Ausnahme: Umwidmungskaskade nach EU-Verordnung
Ausnahmen bestehen nur, wenn ein Tierarzt nach den Artikeln 112 bis 114 der Verordnung (EU) 2019/6 tätig wird. Dies ist die sogenannte Umwidmungskaskade.
Dies gilt nicht, wenn das Tierarzneimittel nach den Artikeln 112 bis 114 der Verordnung (EU) 2019/6 vom Tierarzt selbst oder auf Grund einer tierärztlichen Behandlungsanweisung angewendet wird.
In dieser Kaskade darf – abgestuft und nur in tierärztlicher Verantwortung – von der Zulassung abgewichen werden:
- Anwendung eines in Deutschland zugelassenen Tierarzneimittels für eine andere Tierart oder Indikation.
 - Anwendung eines in Deutschland zugelassenen Tierarzneimittels für eine andere Tierart.
 - Anwendung eines für den Menschen zugelassenen Arzneimittels.

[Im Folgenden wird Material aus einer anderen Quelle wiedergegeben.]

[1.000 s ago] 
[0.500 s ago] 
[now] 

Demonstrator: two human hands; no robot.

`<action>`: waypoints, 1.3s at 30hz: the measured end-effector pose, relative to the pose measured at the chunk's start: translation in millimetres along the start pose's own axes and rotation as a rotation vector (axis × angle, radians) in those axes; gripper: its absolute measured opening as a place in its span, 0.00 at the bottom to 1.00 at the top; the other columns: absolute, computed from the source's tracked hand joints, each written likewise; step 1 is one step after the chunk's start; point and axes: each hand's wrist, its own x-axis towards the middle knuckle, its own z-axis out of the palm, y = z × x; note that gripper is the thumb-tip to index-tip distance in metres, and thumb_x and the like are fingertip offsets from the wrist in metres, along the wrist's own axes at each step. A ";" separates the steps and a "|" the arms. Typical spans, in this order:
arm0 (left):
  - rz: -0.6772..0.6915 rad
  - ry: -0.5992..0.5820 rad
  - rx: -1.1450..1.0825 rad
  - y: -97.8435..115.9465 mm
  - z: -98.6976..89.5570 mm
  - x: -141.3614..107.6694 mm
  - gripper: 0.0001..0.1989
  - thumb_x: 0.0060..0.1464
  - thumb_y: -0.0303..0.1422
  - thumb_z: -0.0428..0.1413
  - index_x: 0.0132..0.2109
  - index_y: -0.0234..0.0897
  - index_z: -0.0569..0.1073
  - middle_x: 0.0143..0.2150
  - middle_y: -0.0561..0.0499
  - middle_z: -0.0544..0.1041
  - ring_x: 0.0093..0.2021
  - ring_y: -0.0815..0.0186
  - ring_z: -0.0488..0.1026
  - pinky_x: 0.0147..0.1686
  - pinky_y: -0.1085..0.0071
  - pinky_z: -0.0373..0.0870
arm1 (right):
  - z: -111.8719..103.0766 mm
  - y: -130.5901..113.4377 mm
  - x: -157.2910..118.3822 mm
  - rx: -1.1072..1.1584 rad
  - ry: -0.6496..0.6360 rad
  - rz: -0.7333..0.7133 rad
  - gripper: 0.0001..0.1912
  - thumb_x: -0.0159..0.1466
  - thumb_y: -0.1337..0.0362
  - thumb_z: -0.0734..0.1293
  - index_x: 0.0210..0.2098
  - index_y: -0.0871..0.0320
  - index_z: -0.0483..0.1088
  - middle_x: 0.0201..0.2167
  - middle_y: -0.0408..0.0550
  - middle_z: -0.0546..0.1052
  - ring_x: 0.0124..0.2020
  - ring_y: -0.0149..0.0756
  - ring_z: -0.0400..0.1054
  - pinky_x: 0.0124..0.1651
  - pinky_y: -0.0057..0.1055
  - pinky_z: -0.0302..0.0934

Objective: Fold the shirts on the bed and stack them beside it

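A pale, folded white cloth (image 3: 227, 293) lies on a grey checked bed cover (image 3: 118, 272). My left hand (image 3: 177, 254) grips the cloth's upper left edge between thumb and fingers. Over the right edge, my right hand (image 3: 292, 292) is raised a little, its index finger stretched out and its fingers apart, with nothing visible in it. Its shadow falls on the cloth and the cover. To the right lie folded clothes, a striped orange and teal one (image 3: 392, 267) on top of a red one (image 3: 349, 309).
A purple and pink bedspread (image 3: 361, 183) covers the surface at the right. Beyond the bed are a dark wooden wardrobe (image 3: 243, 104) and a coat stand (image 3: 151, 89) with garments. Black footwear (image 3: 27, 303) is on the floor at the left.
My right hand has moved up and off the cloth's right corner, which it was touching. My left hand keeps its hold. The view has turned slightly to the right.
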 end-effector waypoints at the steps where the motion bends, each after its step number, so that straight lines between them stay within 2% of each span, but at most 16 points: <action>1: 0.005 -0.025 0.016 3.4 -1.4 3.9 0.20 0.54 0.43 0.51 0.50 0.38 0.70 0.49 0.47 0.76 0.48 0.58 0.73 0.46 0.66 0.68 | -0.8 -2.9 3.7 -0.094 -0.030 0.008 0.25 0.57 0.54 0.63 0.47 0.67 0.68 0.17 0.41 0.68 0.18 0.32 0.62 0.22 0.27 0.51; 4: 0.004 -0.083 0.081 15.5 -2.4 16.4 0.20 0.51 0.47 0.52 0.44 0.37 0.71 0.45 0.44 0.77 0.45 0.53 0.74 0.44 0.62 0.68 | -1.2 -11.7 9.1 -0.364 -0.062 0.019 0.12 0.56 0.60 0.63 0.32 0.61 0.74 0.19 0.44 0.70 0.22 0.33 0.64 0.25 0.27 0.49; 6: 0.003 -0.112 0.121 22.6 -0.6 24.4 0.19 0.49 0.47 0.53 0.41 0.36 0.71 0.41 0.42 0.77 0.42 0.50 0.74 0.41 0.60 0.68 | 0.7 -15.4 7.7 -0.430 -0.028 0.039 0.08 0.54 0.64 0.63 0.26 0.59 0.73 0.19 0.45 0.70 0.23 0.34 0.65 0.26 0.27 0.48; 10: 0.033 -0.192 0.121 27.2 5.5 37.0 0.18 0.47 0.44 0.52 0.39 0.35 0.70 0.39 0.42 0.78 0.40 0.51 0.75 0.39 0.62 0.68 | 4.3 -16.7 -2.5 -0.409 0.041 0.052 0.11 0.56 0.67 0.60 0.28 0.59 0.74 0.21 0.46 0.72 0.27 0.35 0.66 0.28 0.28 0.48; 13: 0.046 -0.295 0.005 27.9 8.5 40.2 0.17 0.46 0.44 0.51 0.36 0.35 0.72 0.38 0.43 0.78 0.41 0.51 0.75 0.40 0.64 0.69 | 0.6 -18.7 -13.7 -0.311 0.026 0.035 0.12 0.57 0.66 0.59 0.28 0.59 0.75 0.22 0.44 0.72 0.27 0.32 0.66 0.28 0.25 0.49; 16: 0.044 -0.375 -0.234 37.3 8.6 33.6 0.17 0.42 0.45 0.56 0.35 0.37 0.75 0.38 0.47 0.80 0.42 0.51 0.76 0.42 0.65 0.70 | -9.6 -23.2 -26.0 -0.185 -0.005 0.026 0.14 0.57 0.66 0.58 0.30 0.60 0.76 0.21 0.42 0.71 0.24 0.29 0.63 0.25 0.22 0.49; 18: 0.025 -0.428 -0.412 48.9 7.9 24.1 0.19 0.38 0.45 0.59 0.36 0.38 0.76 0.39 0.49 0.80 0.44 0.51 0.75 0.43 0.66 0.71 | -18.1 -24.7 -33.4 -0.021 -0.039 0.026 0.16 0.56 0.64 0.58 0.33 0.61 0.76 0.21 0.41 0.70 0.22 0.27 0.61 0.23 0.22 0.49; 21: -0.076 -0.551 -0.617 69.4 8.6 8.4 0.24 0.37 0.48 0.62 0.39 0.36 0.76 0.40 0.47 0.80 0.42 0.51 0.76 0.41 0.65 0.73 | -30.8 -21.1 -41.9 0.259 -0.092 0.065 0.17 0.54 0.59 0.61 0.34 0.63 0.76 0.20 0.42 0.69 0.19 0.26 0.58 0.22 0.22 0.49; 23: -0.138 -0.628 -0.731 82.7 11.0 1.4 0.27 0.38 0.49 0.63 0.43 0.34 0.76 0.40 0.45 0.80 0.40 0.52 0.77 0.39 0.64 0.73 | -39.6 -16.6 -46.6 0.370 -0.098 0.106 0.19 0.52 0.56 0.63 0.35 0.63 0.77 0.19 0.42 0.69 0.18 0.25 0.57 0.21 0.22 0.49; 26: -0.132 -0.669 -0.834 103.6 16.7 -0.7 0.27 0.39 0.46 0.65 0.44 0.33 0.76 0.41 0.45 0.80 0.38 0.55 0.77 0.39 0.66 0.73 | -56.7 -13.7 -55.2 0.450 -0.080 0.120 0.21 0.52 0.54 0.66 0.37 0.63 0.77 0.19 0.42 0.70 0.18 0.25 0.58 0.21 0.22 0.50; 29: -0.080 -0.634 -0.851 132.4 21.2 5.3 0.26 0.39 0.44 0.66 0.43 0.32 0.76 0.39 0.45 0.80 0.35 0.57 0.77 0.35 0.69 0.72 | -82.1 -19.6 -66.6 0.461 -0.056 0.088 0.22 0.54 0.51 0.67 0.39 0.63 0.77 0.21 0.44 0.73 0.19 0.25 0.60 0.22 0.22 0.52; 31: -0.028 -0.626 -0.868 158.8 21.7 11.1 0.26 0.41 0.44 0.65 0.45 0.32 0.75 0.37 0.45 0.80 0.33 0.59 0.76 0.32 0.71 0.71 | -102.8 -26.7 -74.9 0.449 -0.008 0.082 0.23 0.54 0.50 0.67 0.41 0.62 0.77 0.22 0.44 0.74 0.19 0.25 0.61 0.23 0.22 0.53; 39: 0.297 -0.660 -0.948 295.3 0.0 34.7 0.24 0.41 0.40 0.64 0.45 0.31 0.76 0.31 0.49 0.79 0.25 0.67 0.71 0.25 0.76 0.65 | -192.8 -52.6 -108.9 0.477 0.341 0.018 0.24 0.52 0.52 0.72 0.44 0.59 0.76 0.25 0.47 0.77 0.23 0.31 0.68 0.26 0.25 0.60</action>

 - Anwendung eines aus dem Ausland importierten Tierarzneimittels.
 
Wichtig: Jede Stufe setzt voraus, dass es für die betroffene Tierart und Indikation kein passendes Mittel gibt. Die Umwidmung erfolgt strikt nur auf tierärztliche Verordnung!
Spezialfälle und weitere Verbote
- Freigestellte Tierarzneimittel: Arzneimittel, die nach § 4 Abs. 1 von der Zulassungspflicht befreit sind, dürfen nur bei den ausdrücklich genannten Tierarten zum Einsatz kommen.
 - Bedenkliche Stoffe: Mittel, die als „bedenklich” (§ 37 Abs. 3) eingestuft werden, oder die keiner Zulassung/Registrierung bedürfen, sind generell verboten.
 - Stoffe ohne Arzneimittelstatus: Der Einsatz von reinen Wirkstoffen oder nicht als Arzneimittel zugelassenen Zubereitungen zur Behandlung, Diagnostik oder Euthanasie ist verboten, es sei denn einer der genannten Sonderfälle liegt vor (z. B. Stoff ist als Tierarzneimittel zugelassen).
 - Lebensmittelliefernde Tiere:
Strenge Vorgaben: Stoffe aus Tabelle 2 des Anhangs der Verordnung (EU) 37/2010 dürfen niemals an lebensmittelliefernde Tiere abgegeben werden – hier drohen Rückstände im Fleisch und damit erhebliche gesundheitliche Gefahren! 
Überblick über zulässige und unzulässige Anwendungen
| Zulässig | Unzulässig | 
|---|---|
| Anwendung gemäß Zulassung | Off-Label-Use („nach Gefühl“, außerhalb Zulassung) | 
| Anwendung nach Umwidmungskaskade durch Tierarzt | Anwendung bedenklicher oder nicht zugelassener Stoffe | 
| Einsatz freigestellter Mittel bei benannten Tierarten | Einsatz solcher Mittel bei anderen Tierarten | 
| Anwendung zulässiger Stoffe bei lebensmittelliefernden Tieren | Verabreichung in Tabelle 2 gelisteter Stoffe an diese Tiere | 
Die Anwendung außerhalb der Zulassung ist ausschließlich dem Tierarzt vorbehalten und setzt eine genaue Dokumentation und nachvollziehbare tierärztliche Entscheidung voraus. Apotheker müssen im Beratungsgespräch auf die Rechtslage und Grenzen der Abgabe achten!
Zusammenfassung
§ 39 TAMG schreibt vor, dass Tierarzneimittel grundsätzlich nur entsprechend ihrer Zulassung angewendet werden dürfen. Die Ausnahme über die Umwidmungskaskade ist streng geregelt und bleibt tierärztlichen Entscheidungen vorbehalten. Anwendung nicht zugelassener, bedenklicher oder bei lebensmittelliefernden Tieren verbotener Stoffe ist untersagt. Für die Praxis heißt das: Gründliche Prüfung der Zulassung, konsequente Einhaltung der Vorgaben und bei Zweifeln Rücksprache mit dem Tierarzt!